On petition for rehearing October 14, 1913.

Appeal from District Court, Cass County, Charles A. Pollock, J.

From a judgment in plaintiff's favor and from an order denying defendant's motion for judgment non obstante, or for a new trial, defendant appeals.

Reversed with directions to dismiss the action.

Judgment and order reversed, and judgment entered dismissing the action.

Pollock & Pollock, for appellant.

It does not appear that the servants of the defendant were acting within the scope of their employment as such, at the time of the injury to plaintiff. They were acting as independent contractors, upon special work in their own interests. Thorpe v. Minor, 109 N.C. 152, 13 S.E. 702; Dells v. Stollenwerk, 78 Wis. 339, 47 N.W. 431; Curtiss v. Dinneen, 4 Dak. 245, 30 N.W. 148; Brenner v. Ford, 116 La. 550, 40 So. 894; Fiske v. Enders, 73 Conn. 338, 47 A. 681; Fish v Coolidge, 47 A.D. 159, 62 N.Y.S. 238; McCarthy v Timmins, 178 Mass. 379, 86 Am. St. Rep. 490, 59 N.E. 1038; Long v. Richmond, 68 A.D. 466, 73 N.Y.S. 912, affirmed in 175 N.Y. 495, 67 N.E. 1084; Goodman v. Kennell, 3 Car. & P. 168, 1 Moore & P. 241, 6 L. J. C. P. 61; Reaume v. Newcomb, 124 Mich. 137, 82 N.W. 806; Perlstein v. American Exp. Co. 177 Mass. 530, 52 L.R.A. 959, 59 N.E. 194; Stone v. Hills, 45 Conn. 44, 29 Am. Rep. 635; Note to Jordan v. Reynolds, 9 L.R.A.(N.S.) 1034; Note to Ritchie v. Waller, 27 L.R.A. 169; Civil Code, §§ 5788, 5789.
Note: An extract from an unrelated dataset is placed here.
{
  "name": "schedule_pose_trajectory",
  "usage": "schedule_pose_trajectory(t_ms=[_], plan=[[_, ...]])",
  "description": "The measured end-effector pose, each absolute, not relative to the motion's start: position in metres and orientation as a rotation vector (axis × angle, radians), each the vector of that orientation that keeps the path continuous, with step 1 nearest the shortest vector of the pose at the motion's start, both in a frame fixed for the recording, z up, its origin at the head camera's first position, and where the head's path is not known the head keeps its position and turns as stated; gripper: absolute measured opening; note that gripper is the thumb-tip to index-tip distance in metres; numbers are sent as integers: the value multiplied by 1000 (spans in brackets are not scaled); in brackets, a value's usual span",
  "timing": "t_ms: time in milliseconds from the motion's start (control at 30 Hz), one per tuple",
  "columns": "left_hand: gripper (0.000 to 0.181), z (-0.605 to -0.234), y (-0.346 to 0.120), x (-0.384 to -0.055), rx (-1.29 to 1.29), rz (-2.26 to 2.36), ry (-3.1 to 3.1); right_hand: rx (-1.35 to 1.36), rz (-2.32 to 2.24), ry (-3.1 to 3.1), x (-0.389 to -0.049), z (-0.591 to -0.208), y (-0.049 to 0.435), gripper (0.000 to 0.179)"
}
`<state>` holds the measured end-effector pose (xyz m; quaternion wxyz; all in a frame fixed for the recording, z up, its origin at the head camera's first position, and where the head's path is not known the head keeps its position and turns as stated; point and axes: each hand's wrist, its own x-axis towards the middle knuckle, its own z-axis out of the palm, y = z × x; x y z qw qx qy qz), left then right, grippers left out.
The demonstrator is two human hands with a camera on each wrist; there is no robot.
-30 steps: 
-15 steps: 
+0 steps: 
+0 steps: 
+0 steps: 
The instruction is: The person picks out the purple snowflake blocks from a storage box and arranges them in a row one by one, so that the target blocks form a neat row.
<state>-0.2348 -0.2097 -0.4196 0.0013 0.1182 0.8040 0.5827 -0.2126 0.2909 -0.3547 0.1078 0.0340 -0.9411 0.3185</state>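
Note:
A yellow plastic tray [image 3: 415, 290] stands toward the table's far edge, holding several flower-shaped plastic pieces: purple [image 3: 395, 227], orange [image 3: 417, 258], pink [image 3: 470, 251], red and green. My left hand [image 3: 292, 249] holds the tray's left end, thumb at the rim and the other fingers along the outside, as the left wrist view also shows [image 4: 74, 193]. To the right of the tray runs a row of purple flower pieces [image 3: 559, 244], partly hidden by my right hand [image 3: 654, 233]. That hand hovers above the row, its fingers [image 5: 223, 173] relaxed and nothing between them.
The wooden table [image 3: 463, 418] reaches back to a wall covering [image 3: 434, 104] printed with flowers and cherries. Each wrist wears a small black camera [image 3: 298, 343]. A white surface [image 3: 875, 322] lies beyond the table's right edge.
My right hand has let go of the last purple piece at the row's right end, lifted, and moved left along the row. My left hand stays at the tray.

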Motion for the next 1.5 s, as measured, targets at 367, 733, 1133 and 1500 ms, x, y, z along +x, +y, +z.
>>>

The injury of which plaintiff complains was the direct result of her own negligence. Broadstreet v. Hall, 10 L.R.A.(N.S.) 933 and note, 168 Ind. 192, 120 Am. St. Rep. 356, 80 N.E. 145; Hoverson v. Noker, 60 Wis. 511, 50 Am. Rep. 381, 19 N.W. 382; Johnson v. Glidden, (74 Am. St. Rep. 795 and note), 11 S.D. 237, 76 N.W. 933, 5 Am. Neg. Rep. 97; cf. Evers v. Krouse, 70 N.J.L. 653, 66 L.R.A. 592, 58 A. 181, 16 Am. Neg. Rep. 515; 29 Cyc. 1665; Teagarden v. McLaughlin, 86 Ind. 476, 44 Am. Rep. 332; Dunks v. Grey, 5 Bann. & Ard. 634, 3 F. 862; Andrus v. Howard, 36 Vt. 248, 84 Am. Dec. 680.

M. A. Hildreth, for respondent.

As a general rule the question of negligence is for the jury, and when it appears that there is a lack of ordinary care, then it becomes a question of fact for the jury to pass upon, and it is no answer to this proposition, that the injury was unusual. Doyle v. Chicago, St. P. & K. C. R. Co. 77 Iowa 607, 4 L.R.A. 420, 42 N.W. 555; Hunt v. St. Paul City R. Co. 89 Minn. 448, 95 N.W. 312, 14 Am. Neg. Rep. 363.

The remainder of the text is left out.